To compare multiple test results, simply click on the tag icon in the front of each results row and then click on the header above that table (i.e. "Latest Test Results").

Features like being able to analyze batch runs, line graphs showing how the performance of test system(s) with a given test schedule have changed over the course of time, an option to issue a test call when a new revision control commit is made to a particular project (i.e. new kernel or X Server commit in Git) rather than on a timed basis (event-driven testing), and other statistical/analytical features will also be turned on within Phoromatic in the near future.

For now we are ensuring all of the core functionality is solid and to see what features the Phoromatic users are most interested in utilizing.

Various other features are also on the way such as the ability to clone results from a private Phoromatic repository, advanced search / sorting capabilities, and an option for anonymous uploads to a public Phoromatic repository.

The enterprise version of Phoromatic will also allow the Phoromatic server to be installed within a corporate network, to support multiple user accounts for managing the web-interface, and features to better integrate Phoromatic within an already existing in-house testing environment.

From the web-interface, Phoromatic also shows all linked-up test systems along with their installed software/hardware, which is maintained in real-time and shown are any test errors/warnings generated on that test system along with the current tasks of that test system.

The core of Phoromatic is also going to be used to power the next-generation version of Phoronix Global, which will launch in 2010 with a plethora of new features and improvements, and picking up some of the Phoromatic features like web-based results comparison, AJAX-driven menus, sort-able tables, email notifications, better search capabilities, and other analytical capabilities.

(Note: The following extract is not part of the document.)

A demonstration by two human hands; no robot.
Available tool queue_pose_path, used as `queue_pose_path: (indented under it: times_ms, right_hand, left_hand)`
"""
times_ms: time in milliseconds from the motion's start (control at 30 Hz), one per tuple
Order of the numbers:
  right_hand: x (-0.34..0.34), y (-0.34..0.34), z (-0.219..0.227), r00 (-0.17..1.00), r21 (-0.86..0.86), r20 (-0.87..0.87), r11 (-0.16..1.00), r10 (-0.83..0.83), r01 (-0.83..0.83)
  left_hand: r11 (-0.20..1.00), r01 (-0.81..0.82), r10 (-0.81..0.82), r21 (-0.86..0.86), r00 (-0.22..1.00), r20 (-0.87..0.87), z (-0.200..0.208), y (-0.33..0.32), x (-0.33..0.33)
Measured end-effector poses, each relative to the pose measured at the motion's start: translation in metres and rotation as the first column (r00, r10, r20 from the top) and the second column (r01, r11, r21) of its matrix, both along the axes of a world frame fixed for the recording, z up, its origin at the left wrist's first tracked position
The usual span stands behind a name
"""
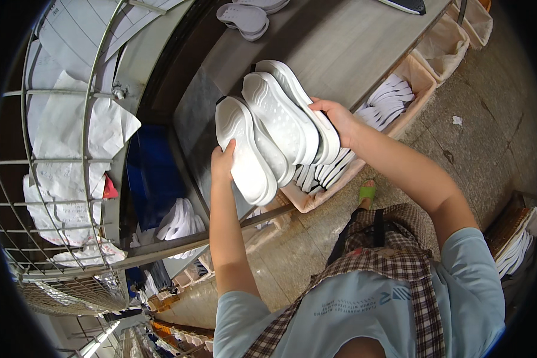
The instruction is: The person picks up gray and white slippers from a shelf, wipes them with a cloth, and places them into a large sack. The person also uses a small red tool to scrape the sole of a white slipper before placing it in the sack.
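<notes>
Between my two hands is a row of several white shoe soles (278, 116), held side by side over the edge of the workbench. Their upper faces show moulded ridges and small dimples. My left hand (223, 161) grips the outermost sole at the left, thumb on its upper face. At the right end of the row, my right hand (338, 121) is closed on the edge of the last sole. Fingers of both hands are partly hidden behind the soles.
More pale soles (244, 19) and a dark sole (407, 5) lie on the grey workbench (322, 42). A lined bin (420, 80) of white soles runs along its near edge, with further bins (441, 51) beyond. A wire rack (89, 161) with papers stands left.
</notes>
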State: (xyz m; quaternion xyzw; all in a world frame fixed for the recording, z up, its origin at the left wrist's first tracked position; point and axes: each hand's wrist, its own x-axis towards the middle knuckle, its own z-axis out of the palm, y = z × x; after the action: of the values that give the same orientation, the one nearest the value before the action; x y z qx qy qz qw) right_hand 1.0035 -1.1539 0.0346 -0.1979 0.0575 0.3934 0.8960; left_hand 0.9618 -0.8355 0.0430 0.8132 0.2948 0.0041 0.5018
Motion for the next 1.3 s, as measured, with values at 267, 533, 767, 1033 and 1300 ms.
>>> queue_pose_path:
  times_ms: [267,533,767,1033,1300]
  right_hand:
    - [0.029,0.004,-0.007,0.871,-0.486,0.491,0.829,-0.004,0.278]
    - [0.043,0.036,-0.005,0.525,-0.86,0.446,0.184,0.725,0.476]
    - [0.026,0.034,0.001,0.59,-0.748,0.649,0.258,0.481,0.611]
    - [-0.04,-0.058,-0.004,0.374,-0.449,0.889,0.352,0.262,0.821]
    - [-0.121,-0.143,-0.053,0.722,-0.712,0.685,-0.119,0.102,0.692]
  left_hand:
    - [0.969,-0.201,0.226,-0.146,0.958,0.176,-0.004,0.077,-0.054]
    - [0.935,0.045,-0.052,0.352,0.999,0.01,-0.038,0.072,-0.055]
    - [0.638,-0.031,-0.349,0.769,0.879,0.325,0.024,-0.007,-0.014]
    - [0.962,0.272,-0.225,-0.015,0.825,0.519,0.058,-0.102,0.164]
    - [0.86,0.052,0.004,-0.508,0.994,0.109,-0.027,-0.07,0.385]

Whether you are just an enthusiast using the Phoronix Test Suite on a couple of systems or are a company looking to automate the scheduled execution of Phoronix Test Suite tests across a multitude of systems, we invite you to try out this public beta of and to supply feedback to us as we have a platter of new features to still implement.

With Phoromatic, it should be incredibly easy to assemble your own "benchmarking test farm" and to enjoy its robust set of features.

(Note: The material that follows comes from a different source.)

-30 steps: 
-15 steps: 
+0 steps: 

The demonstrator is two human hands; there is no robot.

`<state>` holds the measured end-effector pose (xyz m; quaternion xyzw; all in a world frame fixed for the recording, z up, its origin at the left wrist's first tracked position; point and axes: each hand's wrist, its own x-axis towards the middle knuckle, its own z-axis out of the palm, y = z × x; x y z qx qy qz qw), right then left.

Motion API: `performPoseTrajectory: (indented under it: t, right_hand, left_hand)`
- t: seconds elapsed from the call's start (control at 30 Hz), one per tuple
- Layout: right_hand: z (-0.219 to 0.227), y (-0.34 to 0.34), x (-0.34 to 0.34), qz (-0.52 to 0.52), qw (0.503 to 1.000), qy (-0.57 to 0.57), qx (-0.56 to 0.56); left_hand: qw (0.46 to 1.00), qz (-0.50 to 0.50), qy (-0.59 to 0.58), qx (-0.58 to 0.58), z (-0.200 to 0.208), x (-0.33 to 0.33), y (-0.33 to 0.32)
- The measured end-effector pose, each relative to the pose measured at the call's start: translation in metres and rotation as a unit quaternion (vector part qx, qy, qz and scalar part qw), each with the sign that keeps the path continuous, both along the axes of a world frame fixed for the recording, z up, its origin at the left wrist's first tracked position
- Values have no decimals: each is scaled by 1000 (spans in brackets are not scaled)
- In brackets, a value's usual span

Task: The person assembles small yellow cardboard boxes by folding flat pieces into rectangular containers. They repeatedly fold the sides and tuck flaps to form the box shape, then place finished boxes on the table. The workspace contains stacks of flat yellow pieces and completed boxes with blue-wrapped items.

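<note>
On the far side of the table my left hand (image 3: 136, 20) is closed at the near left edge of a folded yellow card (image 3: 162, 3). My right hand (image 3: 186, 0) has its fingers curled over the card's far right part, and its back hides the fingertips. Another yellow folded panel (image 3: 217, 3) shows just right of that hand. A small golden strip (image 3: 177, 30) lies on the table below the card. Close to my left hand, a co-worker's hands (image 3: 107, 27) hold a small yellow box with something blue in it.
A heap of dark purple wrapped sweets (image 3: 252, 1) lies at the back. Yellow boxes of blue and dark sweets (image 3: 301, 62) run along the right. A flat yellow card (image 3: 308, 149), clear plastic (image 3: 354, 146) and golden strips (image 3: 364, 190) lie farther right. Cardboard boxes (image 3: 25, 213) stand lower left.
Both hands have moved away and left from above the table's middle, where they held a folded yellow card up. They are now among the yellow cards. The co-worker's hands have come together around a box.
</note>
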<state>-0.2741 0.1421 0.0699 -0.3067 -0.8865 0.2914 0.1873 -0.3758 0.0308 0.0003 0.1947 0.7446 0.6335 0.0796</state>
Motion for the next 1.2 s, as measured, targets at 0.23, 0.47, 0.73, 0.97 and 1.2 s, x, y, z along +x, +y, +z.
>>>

As another step in our global benchmarking crusade, another Phoronix Test Suite product currently in brainstorming is codenamed "Phorotrack".

Phorotrack is a plug-in for Phoromatic to provide additional features and options for tracking the performance of a particular software component over time.

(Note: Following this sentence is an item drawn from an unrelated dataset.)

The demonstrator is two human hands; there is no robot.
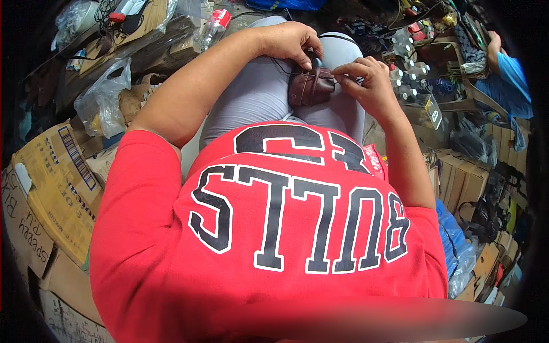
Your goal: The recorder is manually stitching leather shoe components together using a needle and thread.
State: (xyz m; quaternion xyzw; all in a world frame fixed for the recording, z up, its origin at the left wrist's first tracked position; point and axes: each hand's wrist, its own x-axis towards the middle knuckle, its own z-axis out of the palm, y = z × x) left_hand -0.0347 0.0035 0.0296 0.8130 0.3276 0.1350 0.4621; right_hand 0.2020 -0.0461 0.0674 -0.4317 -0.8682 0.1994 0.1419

As part of Phorotrack, we would also be looking to offer public performance tracking figures for key software projects and distributions.

This would be using our own in-house test farm at both on real hardware and in a virtualized environment -- to effectively reach a point of "cloud benchmarking" for regression monitoring.

Projects using Phorotrack could then connect in and request particular test runs from the available Phoronix Test Suite profiles, which then would begin running routinely from our farm and report the results back to them, in order to aide them with monitoring of important and relevant performance metrics.

Outside individuals could also connect in to donate computing power towards performance testing for a particular project, effectively like Folding@HOME but for community benchmarking of open-source software.

In fact, already later this month as an experiment we may begin tracking the performance of a few key Linux distributions with their nightly builds on a daily basis through Phoromatic and this add-on.

Phoronix Test Suite 2.2 with Phoromatic support and many other new features (improved statistical significance, network proxy support, test recovery support, autonomous Git bisecting support of performance regressions, an improved GTK GUI, etc) will be officially released in November.

PTS Desktop Live 2009.4 is also on the way, and of course there's even more exciting work coming down the pipe in 2010 -- Windows 7 benchmarking support could even come.